Una testa, Un voto

democracy-kuhb-430x210education2010Insomma, come ulteriore conseguenza del referendum britannico sull’UE, è pure tornato di moda il dibattito sul suffragio universale. Come dire “Visto che il risultato non mi aggrada, metto insieme qualche dato statistico, sviluppo una fine analisi politica e vado a giro a declamare quanto sia ingiusto il risultato!”. Bene, peccato che la democrazia non funzioni così.

Voto ignorante, voto dei vecchi, voto populista, voto xenofobo, voto antisistema. Tutti voti che non ci piacciono, ma che esistono e che contano esattamente come i nostri perché non può (e non deve) esistere criterio discriminatorio che divida il corpo elettorale in fasce o in classi. Se il popolo vota in maniera ignorante vuol dire che non è abbastanza istruito, se segue i suoi istinti razzisti vuol dire che non trova risposte sensate a quelle pulsioni e quindi si sfoga nel segreto dell’urna, se cerca di rovesciare la politica con il qualunquismo vuol dire che ha perso fiducia nelle istituzioni. Davvero si può pensare di superare tutto ciò pontificando sulla giustezza di un voto popolare?

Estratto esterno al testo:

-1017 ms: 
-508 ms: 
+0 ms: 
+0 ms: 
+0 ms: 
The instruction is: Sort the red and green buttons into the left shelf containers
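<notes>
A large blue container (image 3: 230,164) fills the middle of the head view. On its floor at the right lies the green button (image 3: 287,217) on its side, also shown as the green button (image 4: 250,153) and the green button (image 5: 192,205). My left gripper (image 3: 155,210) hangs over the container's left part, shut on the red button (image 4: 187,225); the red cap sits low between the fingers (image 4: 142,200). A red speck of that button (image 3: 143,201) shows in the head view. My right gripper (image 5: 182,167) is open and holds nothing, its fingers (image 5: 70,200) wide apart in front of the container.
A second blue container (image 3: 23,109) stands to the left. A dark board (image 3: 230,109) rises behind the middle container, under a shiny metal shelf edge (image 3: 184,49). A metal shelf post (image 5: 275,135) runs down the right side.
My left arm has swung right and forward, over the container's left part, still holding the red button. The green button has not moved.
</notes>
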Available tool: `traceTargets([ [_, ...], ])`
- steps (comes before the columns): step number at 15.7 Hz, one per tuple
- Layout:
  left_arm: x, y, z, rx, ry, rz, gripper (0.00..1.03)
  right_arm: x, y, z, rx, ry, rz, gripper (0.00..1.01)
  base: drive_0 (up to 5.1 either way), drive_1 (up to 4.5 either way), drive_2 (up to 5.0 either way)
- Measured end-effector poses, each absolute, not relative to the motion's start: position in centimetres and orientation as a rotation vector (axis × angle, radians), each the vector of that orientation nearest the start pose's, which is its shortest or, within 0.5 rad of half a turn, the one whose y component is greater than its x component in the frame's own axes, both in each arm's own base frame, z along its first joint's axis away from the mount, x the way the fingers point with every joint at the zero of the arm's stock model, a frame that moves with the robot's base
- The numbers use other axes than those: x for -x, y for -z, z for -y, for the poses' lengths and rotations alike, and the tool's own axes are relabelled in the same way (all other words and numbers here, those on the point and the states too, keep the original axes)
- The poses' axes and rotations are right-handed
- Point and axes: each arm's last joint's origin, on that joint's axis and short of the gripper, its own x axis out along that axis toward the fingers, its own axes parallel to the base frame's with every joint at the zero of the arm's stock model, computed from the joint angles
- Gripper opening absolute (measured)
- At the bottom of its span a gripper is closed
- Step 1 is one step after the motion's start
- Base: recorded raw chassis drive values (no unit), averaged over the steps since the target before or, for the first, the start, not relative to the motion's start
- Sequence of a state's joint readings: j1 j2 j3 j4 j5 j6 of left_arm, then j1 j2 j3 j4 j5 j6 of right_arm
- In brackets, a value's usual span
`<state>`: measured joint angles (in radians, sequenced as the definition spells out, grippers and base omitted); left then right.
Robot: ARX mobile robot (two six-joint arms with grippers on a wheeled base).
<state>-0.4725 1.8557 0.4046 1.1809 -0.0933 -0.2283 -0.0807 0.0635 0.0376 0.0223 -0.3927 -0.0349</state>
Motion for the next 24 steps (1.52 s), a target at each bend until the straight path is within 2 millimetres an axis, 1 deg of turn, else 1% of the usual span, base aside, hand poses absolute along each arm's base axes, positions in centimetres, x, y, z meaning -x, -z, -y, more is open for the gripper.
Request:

La nostra democrazia si basa sul principio di una testa un voto e non potrebbe essere diverso, a prescindere dalla qualità delle idee e delle parole che escono da quella testa. Provare a insinuare il dubbio che un coefficiente di voto o un esame di abilitazione preelettorale possa risolvere questo “problema” porterebbe ad un sistema dove le decisioni vengono prese in luoghi lontani e poi solo ratificate dai parlamenti o dai popoli. Non che adesso la situazione sia molto diversa, ma il fatto che si parli di certe ipotesi in maniera ripetitiva e priva di vergogna dimostra come il concetto di alternativa possibile stia scivolando sempre più ai margini della Politica. 

Forse è vero che la democrazia non è questo bene assoluto (come diceva un certo Platone) e che sarebbe meglio essere governati da menti illuminate e sagge, ma per il momento credo sia più auspicabile tenersi il suffragio diretto, riflettere bene sul principio della rappresentanza politica e su tutti gli aspetti della vita sociale che sono stati bypassati dall’avvento della democrazia diretta e dell’era dei social networks. Un’epoca in cui chiunque (me compreso) può dire la sua. Un’epoca in cui, purtroppo, siamo ancora poco consapevoli di dover vivere!